Did you hear a recession may be on the way? Apparently, some banks — especially smaller ones — didn’t get the message.
In its latest quarterly survey of bank executives, Promontory Interfinancial Network found the participants more optimistic about business prospects for the coming 12 months than they had been since the fourth quarter of 2017.
The survey measures bankers’ level of confidence in their access to capital, loan demand, funding costs, and deposit competition. (Among the 484 respondents polled in early July, 52% were CFOs, 39% were CEOs, and 9% were bank presidents.)
Given expectations for a cut in interest rates, which the Federal Reserve fulfilled on July 31, the biggest change since the prior survey was in participants’ view of their funding costs.
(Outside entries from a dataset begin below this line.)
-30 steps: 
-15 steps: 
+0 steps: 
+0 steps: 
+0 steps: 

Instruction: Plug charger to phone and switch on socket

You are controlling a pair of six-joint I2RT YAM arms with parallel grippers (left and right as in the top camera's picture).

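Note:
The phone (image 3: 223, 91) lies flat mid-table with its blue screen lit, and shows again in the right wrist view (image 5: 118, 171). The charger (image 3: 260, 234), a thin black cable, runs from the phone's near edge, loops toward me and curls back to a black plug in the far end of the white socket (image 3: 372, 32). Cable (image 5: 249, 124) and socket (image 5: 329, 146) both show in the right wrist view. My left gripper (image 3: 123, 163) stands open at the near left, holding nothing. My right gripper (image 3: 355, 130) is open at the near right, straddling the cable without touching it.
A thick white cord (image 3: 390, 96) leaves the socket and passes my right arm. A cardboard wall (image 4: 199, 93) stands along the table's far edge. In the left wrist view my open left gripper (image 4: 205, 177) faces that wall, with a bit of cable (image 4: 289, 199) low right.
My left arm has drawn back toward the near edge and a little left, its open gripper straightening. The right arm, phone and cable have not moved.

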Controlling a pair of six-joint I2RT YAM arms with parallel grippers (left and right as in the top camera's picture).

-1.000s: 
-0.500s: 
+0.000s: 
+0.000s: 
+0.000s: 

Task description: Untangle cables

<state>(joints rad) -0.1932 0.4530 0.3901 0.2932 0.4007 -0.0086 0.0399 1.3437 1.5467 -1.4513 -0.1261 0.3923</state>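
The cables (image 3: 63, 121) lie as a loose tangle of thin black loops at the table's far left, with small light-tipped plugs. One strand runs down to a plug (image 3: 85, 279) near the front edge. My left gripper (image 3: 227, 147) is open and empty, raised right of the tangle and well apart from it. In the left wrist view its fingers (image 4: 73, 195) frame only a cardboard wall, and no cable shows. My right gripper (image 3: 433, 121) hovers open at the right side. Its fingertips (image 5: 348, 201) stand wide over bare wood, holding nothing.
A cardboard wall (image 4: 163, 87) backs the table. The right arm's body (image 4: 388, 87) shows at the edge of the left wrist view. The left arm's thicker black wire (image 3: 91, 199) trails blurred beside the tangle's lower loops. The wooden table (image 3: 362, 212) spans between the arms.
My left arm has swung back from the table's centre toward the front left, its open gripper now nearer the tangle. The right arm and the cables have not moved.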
A plurality (41%) said they expected a decrease in funding costs over the next year. That was up 29 percentage points from the previous quarter and a 38-point leap from the same time a year ago.
The overall Bank Confidence Index measured 50.1, up almost 4 points from the prior quarter. In addition to the interest rate cut, Promontory suggested that the heightened optimism was a response to greater industry profits in the first quarter.
U.S. bank profits increased by $4.9 billion in the quarter, or 8.7%, from the first quarter of 2018. The Federal Deposit Insurance Corp. said the profits were driven by higher net interest income.
A third (32%) of the survey takers said economic conditions were better than they had been a year earlier, compared with 19% who judged conditions to have worsened.
Looking ahead, among executives at banks with less than $1 billion in assets, 26% said they thought economic conditions would be better in 12 months, and slightly more (28%) said the opposite. The outlook was darker among banks with $1 billion or more in assets; 32% of them thought conditions would be worse in a year, twice as many as those who thought conditions would be better.
On the issue of trade, however, nearly half (48%) of respondents said President Trump’s trade policies have had a negative effect on their businesses. Negative opinions of the trade war were highest in the West (67%) and Midwest (61%).
Another war the president is waging, against the news media, seems not to have resonated with bank executives. Almost all of the survey participants (96%) said they trust the information provided by traditional news sources. A majority (53%) said they do not use social media to find trustworthy news and information.